# [Problem to solve]
Look below for the line holding "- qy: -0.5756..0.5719" and the line holding "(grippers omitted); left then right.". Transcribe exactly those lines and all lines between them, nothing more.
——————
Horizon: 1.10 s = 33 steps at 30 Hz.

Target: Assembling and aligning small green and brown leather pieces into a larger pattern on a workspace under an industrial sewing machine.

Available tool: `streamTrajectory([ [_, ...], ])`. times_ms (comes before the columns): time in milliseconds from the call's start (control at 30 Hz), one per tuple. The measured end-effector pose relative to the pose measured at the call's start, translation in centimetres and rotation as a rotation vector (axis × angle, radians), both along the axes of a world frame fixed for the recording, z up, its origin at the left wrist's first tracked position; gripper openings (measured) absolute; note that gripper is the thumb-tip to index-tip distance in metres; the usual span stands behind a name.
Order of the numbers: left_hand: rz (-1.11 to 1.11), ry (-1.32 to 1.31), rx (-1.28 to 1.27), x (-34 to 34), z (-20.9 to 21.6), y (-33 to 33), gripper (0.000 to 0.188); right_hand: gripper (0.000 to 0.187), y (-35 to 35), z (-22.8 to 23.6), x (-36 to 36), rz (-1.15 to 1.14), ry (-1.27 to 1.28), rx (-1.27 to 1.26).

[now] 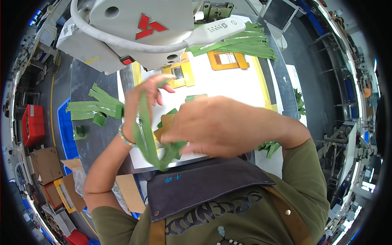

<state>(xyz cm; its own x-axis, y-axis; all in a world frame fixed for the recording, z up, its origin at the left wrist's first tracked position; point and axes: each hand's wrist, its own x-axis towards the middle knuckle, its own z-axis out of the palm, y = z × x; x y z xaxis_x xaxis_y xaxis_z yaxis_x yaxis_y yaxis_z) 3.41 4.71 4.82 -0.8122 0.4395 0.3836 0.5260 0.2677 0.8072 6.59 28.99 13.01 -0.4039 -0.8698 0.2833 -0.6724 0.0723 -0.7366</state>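
A green zipper strip [141, 126] with a metal slider hangs in a loop in front of me. Its upper part runs through the curled fingers of my left hand [145, 96], which is closed on it. My right hand [212, 124] is blurred by motion, its fingers bent around the strip's lower end. Under the right fingers shows a tan flat piece [166, 121], partly hidden; whether the hand touches it I cannot tell. More green fabric lies beneath the hands on the white work surface [228, 85].
A large grey-white machine head [134, 24] stands over the far side. Near it lie a yellow frame [188, 73] and an orange frame [212, 61]. Green zipper strips [249, 47] are bundled far right, with more zippers [94, 106] at left. A blue bin [64, 134] stands beside the table.
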Motion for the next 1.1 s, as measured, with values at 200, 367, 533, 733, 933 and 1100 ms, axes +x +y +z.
streamTrajectory([
  [200,0.117,-0.156,-0.021,0.5,2.0,-2.5,0.086,0.033,1.3,-3.8,-4.8,-0.461,0.092,0.398],
  [367,0.038,-0.084,0.043,0.7,1.6,-1.9,0.079,0.03,0.0,-6.8,-6.2,-0.439,0.099,0.304],
  [533,0.012,-0.106,0.003,0.5,0.7,-1.9,0.08,0.022,0.4,-5.9,-7.6,-0.478,0.201,0.46],
  [733,0.007,-0.195,0.007,0.0,0.0,-1.8,0.082,0.017,0.3,-4.9,-8.3,-0.549,0.254,0.738],
  [933,0.079,-0.175,0.105,0.2,0.3,-3.2,0.091,0.028,0.4,-5.8,-7.1,-0.479,0.205,0.353],
  [1100,0.166,-0.244,0.175,-0.1,0.4,-4.0,0.098,0.031,-0.8,-4.4,-5.9,-0.475,-0.286,0.41],
])
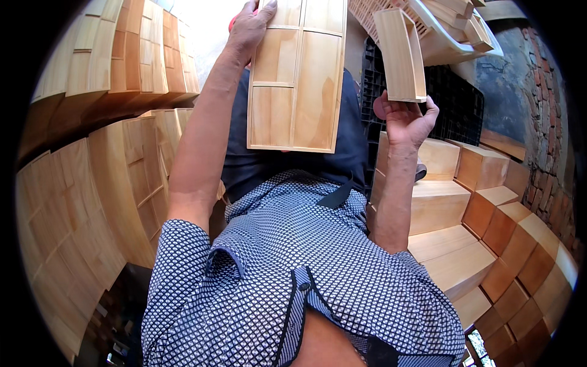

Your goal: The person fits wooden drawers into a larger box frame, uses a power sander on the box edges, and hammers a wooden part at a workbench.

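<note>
A long light-wood case (318, 92), its face split by thin dividers into several rectangular sections, rests over my lap. My left hand (252, 25) grips its far left edge, thumb on top and fingers curled round the side. On the right, my right hand (408, 122) holds up a narrow wooden drawer (396, 58) by its near end. The drawer is tipped on end, its hollow turned to the right, and is apart from the case. Part of something red shows behind my left wrist.
Similar wooden cases (143, 165) are stacked at left. Wooden boxes (449, 257) are piled at right, before a brick wall (544, 116). A white plastic basket (455, 55) with wooden pieces stands far right, by a black plastic pallet (455, 104).
</note>
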The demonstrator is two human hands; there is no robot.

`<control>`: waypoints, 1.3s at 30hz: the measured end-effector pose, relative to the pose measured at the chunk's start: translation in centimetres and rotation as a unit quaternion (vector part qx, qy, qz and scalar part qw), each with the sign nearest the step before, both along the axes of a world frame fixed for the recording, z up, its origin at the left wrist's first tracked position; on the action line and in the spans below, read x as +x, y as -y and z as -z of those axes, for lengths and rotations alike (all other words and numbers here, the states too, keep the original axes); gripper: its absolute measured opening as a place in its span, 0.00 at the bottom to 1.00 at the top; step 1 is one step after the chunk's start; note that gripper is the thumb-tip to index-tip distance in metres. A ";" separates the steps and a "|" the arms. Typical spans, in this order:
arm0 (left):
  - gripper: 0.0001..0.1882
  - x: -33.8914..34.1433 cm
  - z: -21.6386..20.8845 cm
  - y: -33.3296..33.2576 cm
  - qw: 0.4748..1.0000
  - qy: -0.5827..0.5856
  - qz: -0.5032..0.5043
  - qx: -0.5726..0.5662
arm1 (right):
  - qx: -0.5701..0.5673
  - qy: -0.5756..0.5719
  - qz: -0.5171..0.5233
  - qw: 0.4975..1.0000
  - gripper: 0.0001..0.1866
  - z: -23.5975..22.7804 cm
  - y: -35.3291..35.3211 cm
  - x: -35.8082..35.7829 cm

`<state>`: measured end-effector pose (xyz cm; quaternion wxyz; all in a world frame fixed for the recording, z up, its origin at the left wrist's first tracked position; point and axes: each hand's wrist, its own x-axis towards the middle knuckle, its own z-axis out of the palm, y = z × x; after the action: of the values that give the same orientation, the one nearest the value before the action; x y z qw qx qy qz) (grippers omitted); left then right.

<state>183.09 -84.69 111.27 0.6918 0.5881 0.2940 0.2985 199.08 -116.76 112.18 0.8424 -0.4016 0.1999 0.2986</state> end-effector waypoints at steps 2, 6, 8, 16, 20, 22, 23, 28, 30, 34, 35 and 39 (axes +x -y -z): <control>0.23 -0.2 0.4 -0.1 1.000 -0.014 -0.015 0.018 | -0.025 -0.002 -0.002 1.000 0.39 0.5 1.1 -0.3; 0.21 -0.4 2.4 -1.7 1.000 -0.027 0.011 -0.012 | -0.021 0.013 -0.033 0.999 0.40 1.8 2.9 -0.9; 0.20 -0.3 2.6 -1.9 0.997 0.065 0.016 -0.031 | -0.059 0.014 -0.022 0.998 0.41 2.0 3.2 -1.4; 0.26 -1.5 0.0 0.6 0.996 0.052 0.020 -0.067 | -0.089 0.005 -0.026 0.996 0.41 3.4 5.3 -2.1; 0.49 -4.5 -1.4 3.4 0.988 -0.091 0.075 0.100 | -0.097 -0.002 -0.036 0.995 0.41 3.5 5.8 -2.2; 0.53 -7.1 -1.9 6.6 0.959 -0.155 0.050 0.231 | -0.104 -0.003 -0.033 0.994 0.41 3.2 5.6 -2.5; 0.58 -8.2 -2.1 8.3 0.910 -0.212 0.025 0.356 | -0.112 -0.001 -0.028 0.993 0.40 3.1 5.5 -2.4; 0.65 -12.3 -4.1 14.9 0.915 -0.263 0.023 0.304 | -0.114 0.003 -0.039 0.993 0.37 3.3 5.6 -2.4; 0.67 -12.9 -4.5 15.7 0.922 -0.285 0.020 0.261 | -0.125 0.007 -0.050 0.991 0.34 2.6 5.1 -2.9; 0.68 -13.2 -4.9 15.8 0.927 -0.279 0.033 0.249 | -0.079 0.028 -0.076 0.994 0.31 2.0 5.0 -3.0; 0.68 -13.1 -4.9 15.6 0.927 -0.276 0.031 0.253 | -0.075 0.031 -0.075 0.994 0.31 1.5 4.8 -3.1; 0.66 -12.6 -4.9 15.4 0.921 -0.293 0.032 0.254 | 0.028 0.094 -0.114 0.989 0.31 -1.2 4.9 -3.7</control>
<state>170.49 -100.10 116.21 0.4113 0.8143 0.3789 0.1555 195.36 -121.69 113.39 0.8288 -0.4243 0.0646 0.3590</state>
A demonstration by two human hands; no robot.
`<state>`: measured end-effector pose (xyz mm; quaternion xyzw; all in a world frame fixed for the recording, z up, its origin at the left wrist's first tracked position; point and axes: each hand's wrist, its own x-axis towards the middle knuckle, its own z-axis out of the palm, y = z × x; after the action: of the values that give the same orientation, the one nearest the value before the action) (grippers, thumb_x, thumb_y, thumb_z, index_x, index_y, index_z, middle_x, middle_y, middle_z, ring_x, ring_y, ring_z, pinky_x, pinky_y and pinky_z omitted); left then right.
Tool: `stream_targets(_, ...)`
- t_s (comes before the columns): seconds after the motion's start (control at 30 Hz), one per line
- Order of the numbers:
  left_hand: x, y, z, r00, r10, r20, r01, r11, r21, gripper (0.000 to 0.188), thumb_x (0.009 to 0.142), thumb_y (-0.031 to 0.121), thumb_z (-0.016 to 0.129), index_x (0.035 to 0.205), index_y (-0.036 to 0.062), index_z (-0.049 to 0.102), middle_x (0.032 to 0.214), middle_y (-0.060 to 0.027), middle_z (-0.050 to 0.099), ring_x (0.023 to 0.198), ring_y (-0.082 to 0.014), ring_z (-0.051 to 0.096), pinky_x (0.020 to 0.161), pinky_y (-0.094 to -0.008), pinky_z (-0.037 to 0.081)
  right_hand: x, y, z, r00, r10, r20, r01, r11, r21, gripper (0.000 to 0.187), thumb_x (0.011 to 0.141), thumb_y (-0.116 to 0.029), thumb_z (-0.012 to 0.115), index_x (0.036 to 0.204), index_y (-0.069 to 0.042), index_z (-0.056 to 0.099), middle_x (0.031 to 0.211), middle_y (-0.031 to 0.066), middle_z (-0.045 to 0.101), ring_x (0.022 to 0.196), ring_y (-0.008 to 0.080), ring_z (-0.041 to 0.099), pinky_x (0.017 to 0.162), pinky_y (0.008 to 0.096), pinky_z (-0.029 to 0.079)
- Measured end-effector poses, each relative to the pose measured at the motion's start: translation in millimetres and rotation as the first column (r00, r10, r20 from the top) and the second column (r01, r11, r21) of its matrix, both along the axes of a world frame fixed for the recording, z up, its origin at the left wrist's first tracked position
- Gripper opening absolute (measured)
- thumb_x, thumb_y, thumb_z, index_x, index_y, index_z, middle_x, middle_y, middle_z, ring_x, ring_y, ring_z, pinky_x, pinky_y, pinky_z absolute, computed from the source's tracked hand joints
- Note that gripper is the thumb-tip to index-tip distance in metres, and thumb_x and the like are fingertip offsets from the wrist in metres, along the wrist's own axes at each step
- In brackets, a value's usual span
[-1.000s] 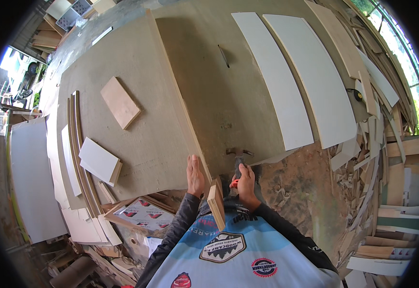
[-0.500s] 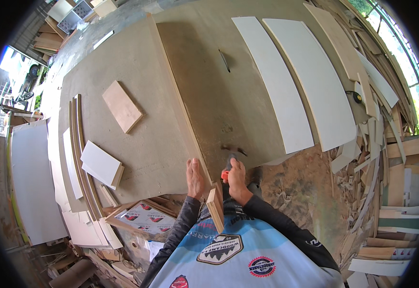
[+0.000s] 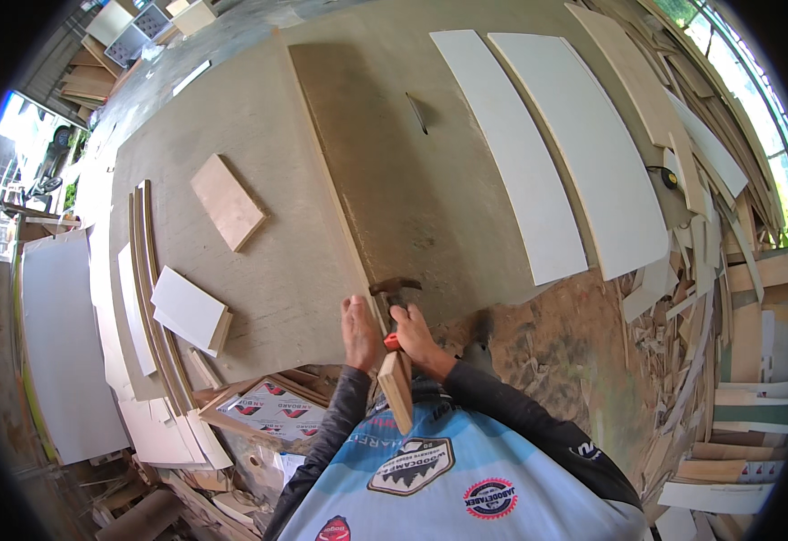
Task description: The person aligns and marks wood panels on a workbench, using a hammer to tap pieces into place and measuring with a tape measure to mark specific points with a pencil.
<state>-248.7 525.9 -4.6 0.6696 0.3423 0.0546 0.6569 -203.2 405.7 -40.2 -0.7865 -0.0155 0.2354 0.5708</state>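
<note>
A long wooden board [image 3: 331,185] stands on edge across the large brown sheet, its near end close to my body. My right hand [image 3: 419,341] grips a claw hammer by its handle, which has a red part. The dark hammer head [image 3: 396,285] is over the board's near stretch, just beyond my fingers. On the board's left side, my left hand [image 3: 359,332] rests against it with fingers curled; whatever they hold does not show. A short plywood piece [image 3: 396,389] juts toward my shirt at the near end, between my forearms.
The brown sheet [image 3: 231,108] bears a small wooden panel [image 3: 229,202], white blocks [image 3: 190,307] and narrow strips [image 3: 148,270] on the left. Two white panels [image 3: 511,162] lie right, with a tape measure [image 3: 668,178] farther out. Offcuts [image 3: 682,270] heap along the right side.
My right hand and the hammer have moved left, bringing the hammer head to the board. My left hand's fingers, straighter before, are now curled.
</note>
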Motion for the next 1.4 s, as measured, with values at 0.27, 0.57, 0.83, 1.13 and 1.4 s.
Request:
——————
# [Solution for this problem]
  - qy: -0.5756..0.5719
  - qz: -0.5171..0.5233
  - qw: 0.4975..1.0000
  - gripper: 0.0001..0.1866
  - z: -23.5975..22.7804 cm
  - y: -35.3291..35.3211 cm
  - x: -35.8082..35.7829 cm

`<state>`: measured end-effector pose (xyz cm; quaternion wxyz; all in a world frame fixed for the recording, z up, its origin at the left wrist's first tracked position; point and axes: each hand's wrist, its own x-axis towards the middle knuckle, its own z-axis out of the palm, y = z × x; after the action: of the values that give the same orientation, the one nearest the value before the action; x y z qw qx qy qz) (grippers omitted); left then right.

This completes the answer to the exercise.